> _ACTION ITEM_
An exact retyping of all lines below is the answer; pictures do not belong in it.

____________________

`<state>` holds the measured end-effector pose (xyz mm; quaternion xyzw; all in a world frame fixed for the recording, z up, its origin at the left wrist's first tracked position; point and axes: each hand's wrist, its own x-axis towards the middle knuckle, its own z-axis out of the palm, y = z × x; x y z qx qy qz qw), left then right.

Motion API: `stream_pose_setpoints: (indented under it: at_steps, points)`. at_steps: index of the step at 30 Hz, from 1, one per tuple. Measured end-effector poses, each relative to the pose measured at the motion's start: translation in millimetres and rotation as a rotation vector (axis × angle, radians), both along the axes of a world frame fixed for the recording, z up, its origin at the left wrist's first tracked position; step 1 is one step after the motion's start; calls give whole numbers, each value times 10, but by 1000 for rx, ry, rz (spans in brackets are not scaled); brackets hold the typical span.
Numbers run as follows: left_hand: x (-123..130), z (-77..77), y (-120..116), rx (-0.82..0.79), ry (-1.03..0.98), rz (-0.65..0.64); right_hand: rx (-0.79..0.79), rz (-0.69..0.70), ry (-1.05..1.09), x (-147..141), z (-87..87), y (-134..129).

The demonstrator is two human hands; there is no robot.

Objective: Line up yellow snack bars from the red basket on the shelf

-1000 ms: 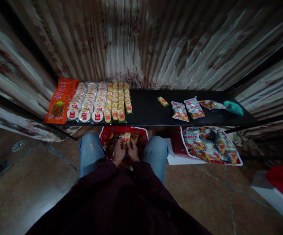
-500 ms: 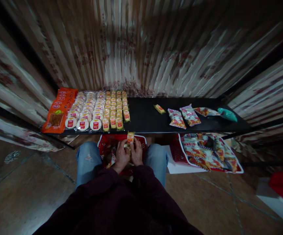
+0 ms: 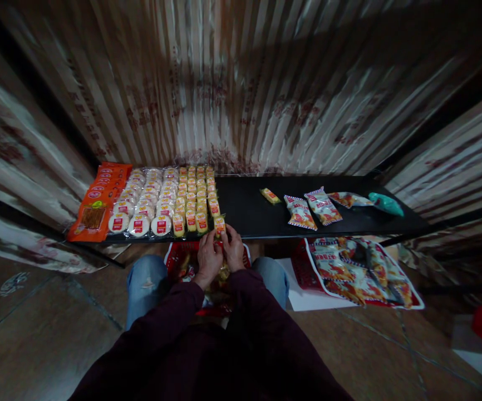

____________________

> _RESPONSE BELOW_
`<state>` holds the measured end-effector pose (xyz mm; quaternion xyzw; all in a world frame fixed for the recording, z up, its origin at the left wrist's first tracked position; point and axes: each hand's wrist, its own x-axis towards the middle knuckle, its own z-axis out of the palm, y = z × x; x y z qx qy qz qw), left then right.

Motion API: `stream_pose_setpoints: (indented under it: at_steps, points)`. at_steps: index of the step at 30 Hz, from 1, one per tuple. Measured end-effector poses, each relative to the pose measured at the motion's start: translation in millimetres and rotation as a rotation vector (axis × angle, radians), both along the axes of a world frame fixed for the recording, z up, its origin at the left wrist's first tracked position; step 1 is one step after the motion's start; calls give whole numbers, each value times 10, but by 1000 for rx, ry, rz (spans in brackets are not scaled); brackets hold the typical span.
Numbers run as follows: left_hand: x (-123..130), z (-77..77), y (-120..116), rx (-0.82..0.79), ry (-1.03..0.98), rz (-0.65..0.64); right_hand: rx (-0.79..0.79), rz (-0.69..0.70), ry (-1.05..1.09), x (-147..141), z (-87..87), y (-134..129).

The demonstrator is two human hands; there is no robot.

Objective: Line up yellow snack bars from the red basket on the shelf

-1000 ms: 
-500 ms: 
+0 ms: 

Nothing remains to be done, and the exercise is complete.